Metáfora
Conformidade é um país que fica além do horizonte dos nossos olhos e próximo à fronteira dos nossos hábitos. Lá, até há algum tempo atrás, todas as pessoas, desde a mais tenra idade, eram obrigadas a carregar um saco de pedras nas costas. Assim que começavam a andar e conseguiam se sustentar nas próprias pernas, os habitantes de Conformidade recebiam o seu saco de pedras, e na medida em que iam crescendo, o saco também era aumentado em tamanho e peso.
Carregar um saco de pedras nas costas era uma lei existente em Conformidade e ninguém jamais ousara contestá-la. Naturais e estrangeiros, indistintamente, tinham que cumpri-la, pois, a desobediência era punida com a pena de morte. Ninguém sabia mais quando, porque e por quem fora promulgada essa lei, mas o certo é que ela era tão antiga que as crianças em Conformidade já nasciam com uma postura encurvada e uma enorme calosidade nas costas, de sorte que o país passou a ser conhecido como a terra dos corcundas.
Tudo estava bem até o dia em que um desconhecido chegou ao país. Era noite e todo mundo estava dormindo no posto alfandegário da fronteira. Como ninguém o parou, o indivíduo entrou no país e caminhou em busca de um hotel.
Amanhecia quando ele chegou à cidade mais próxima. A primeira pessoa que o avistou saiu correndo apavorada. A segunda soltou um grito de terror. A terceira olhou para ele com espanto. A quarta com desprezo. A quinta chamou a polícia. Em menos de uma hora o estrangeiro já tinha sido preso, amarrado como um escravo fugitivo e levado perante um colérico e atônito tribunal, cujos juízes pareciam não acreditar no que viam: uma pessoa andando pelas ruas do país sem um saco de pedras nas costas!

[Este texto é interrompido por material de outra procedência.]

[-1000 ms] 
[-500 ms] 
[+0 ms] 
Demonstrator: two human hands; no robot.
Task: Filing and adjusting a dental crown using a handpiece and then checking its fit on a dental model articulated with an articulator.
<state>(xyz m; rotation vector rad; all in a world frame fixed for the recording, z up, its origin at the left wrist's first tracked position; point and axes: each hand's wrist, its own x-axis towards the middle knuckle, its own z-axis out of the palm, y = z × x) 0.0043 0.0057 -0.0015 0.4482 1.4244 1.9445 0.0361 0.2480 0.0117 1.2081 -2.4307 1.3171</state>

Ciente do seu crime, foi concedido ao estrangeiro o direito de dizer algumas palavras em sua defesa. Isso era praxe em Conformidade, pois seu ordenamento legal não admitia que ninguém fosse condenado sem que pelo menos tentasse provar sua inocência. Embora cientificado de que nada do que pudesse dizer poderia justificar a enormidade do delito cometido, o estrangeiro levantou-se e disse: “Senhores Juízes, bem sei que a ignorância da lei não exime o criminoso da pena que lhe é cominada pelo seu descumprimento. Sinceramente, eu não sabia dessa lei que existe em vosso estranho país, que os obriga a carregar, pela vida toda, um saco de pedras nas costas. Não me rebelo contra ela, por que sei que as normas são feitas para serem cumpridas. Só vos peço que me esclareçam uma coisa, para que eu não sinta que morri em vão: qual é o objetivo dessa lei e qual o bem que ela faz para a gente desta terra?”
Os juízes olharam uns para os outros, surpreendidos com a pergunta. Passados alguns minutos, o que parecia ser o presidente do tribunal, respondeu: “ Não sabemos. Essa lei é milenar e todos a cumprimos sem jamais questionar. O que isso importa? Como tu mesmo dissestes, as leis são feitas para serem cumpridas. Se ela existe, alguma razão deve ter e nós não podemos desobedecê-la.”
“O que aconteceria se ela fosse desobedecida?” perguntou o estrangeiro?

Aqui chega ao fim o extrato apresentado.